--- EXERCISE OBJECTIVE ---
Each line in the material below, starting at the one with "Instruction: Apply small" and ending at the one with "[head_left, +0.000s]", is to be reproduced exactly; no picture is to be copied.

--- DATASET EXTRACT ---

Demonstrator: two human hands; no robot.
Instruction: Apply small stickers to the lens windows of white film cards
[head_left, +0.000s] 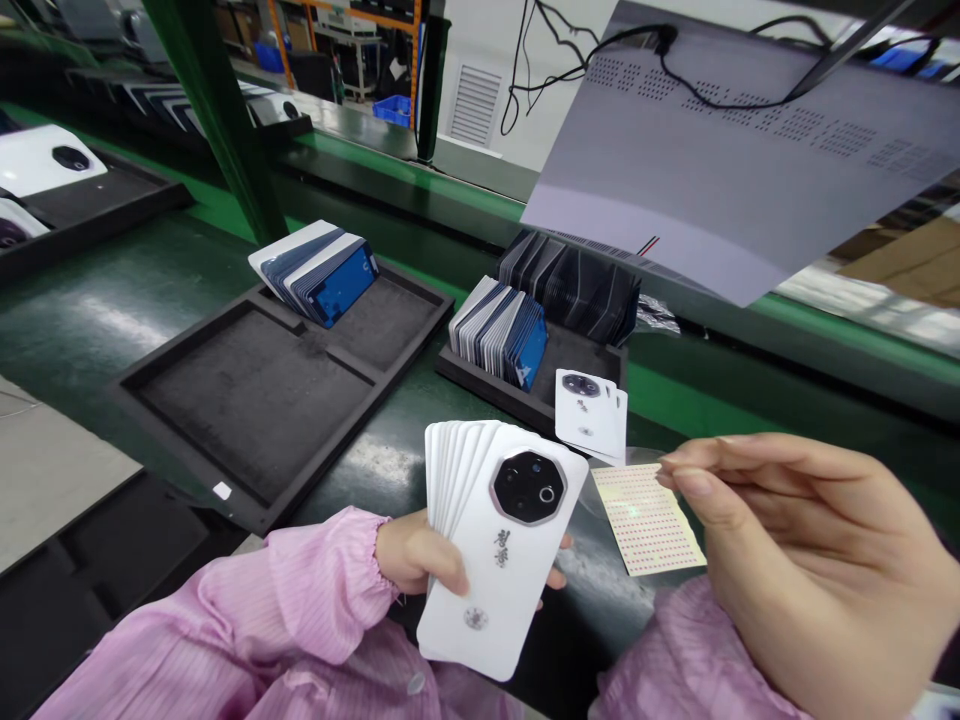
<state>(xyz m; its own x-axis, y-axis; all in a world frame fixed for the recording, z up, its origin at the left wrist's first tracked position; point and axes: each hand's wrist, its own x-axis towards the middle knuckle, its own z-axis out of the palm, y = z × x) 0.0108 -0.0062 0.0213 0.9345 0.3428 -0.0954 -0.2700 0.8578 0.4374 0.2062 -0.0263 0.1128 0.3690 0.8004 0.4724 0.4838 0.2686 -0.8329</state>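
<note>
My left hand (426,556) grips a fanned stack of several white phone back panels (501,600), thumb on top and fingertips beneath. The top panel carries a black octagonal camera area, a dark script mark and a small round emblem. To the right, my right hand (810,560) is raised with thumb and forefinger pinched together; anything between them is too small to make out. Those fingertips are by the upper right corner of a pale yellow sheet (651,525) with rows of tiny red marks, which lies on the green bench.
A black tray (247,400) at left carries a leaning row of panels (322,270). Another black tray (495,385) holds upright panels (499,330) and dark sleeves (570,285). Small white phone-printed cards (589,415) lean at its corner. A grey board (720,170) overhangs the back right.
</note>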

--- RESPONSE BELOW ---
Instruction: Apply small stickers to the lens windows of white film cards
[head_left, +0.000s] 

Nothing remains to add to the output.